*What is expected*: Your job is to copy the lines from the material that include "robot".

(Data under study begins)

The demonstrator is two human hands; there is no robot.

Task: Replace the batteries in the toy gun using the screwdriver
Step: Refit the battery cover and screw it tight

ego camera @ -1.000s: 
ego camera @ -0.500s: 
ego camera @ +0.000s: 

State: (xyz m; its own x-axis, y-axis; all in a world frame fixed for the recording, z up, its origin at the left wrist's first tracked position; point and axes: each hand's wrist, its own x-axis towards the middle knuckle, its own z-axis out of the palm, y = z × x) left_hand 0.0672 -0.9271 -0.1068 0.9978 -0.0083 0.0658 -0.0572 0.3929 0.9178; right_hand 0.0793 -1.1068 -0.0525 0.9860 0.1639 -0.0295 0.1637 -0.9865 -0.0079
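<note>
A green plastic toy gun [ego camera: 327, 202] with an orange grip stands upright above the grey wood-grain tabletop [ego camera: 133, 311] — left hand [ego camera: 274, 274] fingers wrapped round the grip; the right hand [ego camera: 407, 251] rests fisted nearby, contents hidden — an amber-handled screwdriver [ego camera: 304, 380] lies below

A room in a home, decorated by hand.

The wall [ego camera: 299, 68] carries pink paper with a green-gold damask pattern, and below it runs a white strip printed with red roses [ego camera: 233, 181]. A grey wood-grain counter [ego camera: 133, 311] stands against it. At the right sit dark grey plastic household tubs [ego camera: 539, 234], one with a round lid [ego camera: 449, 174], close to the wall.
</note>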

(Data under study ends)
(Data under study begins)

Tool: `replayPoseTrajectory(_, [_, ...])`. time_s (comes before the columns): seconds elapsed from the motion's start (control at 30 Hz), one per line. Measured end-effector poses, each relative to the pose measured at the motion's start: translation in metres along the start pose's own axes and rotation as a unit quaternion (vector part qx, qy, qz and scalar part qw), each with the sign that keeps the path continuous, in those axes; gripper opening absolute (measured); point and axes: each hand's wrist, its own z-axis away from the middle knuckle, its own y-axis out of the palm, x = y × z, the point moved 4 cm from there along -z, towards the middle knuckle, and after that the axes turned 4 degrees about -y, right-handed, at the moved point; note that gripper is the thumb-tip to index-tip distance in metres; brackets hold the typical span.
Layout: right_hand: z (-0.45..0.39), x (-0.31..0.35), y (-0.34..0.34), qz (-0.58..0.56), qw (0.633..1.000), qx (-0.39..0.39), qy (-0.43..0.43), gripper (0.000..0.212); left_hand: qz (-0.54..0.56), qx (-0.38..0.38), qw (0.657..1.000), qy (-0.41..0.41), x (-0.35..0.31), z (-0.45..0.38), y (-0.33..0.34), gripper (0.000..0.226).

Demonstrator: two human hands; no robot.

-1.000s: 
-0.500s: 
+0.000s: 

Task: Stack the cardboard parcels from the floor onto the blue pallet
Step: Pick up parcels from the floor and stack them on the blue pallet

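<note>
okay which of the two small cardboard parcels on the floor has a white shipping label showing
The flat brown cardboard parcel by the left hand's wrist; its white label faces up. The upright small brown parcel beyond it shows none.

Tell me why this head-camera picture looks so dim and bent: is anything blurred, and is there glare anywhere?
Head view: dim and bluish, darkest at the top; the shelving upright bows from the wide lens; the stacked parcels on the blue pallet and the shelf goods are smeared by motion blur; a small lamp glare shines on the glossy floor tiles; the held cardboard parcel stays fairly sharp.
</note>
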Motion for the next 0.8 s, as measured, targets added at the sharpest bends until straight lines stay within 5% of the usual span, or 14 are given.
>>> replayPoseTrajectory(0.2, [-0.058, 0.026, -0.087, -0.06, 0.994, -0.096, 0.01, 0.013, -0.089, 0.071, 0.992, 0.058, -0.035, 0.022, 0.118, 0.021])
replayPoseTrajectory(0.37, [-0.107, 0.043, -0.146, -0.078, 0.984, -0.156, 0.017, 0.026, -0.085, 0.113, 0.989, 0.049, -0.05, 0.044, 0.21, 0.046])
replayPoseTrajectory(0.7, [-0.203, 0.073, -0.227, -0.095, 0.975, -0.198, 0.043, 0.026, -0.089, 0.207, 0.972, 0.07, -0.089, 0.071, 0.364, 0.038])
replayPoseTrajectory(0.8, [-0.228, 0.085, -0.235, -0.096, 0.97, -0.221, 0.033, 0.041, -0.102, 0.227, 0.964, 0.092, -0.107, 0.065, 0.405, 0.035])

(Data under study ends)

*Response to this task*:
The demonstrator is two human hands; there is no robot.
Demonstrator: two human hands; no robot.

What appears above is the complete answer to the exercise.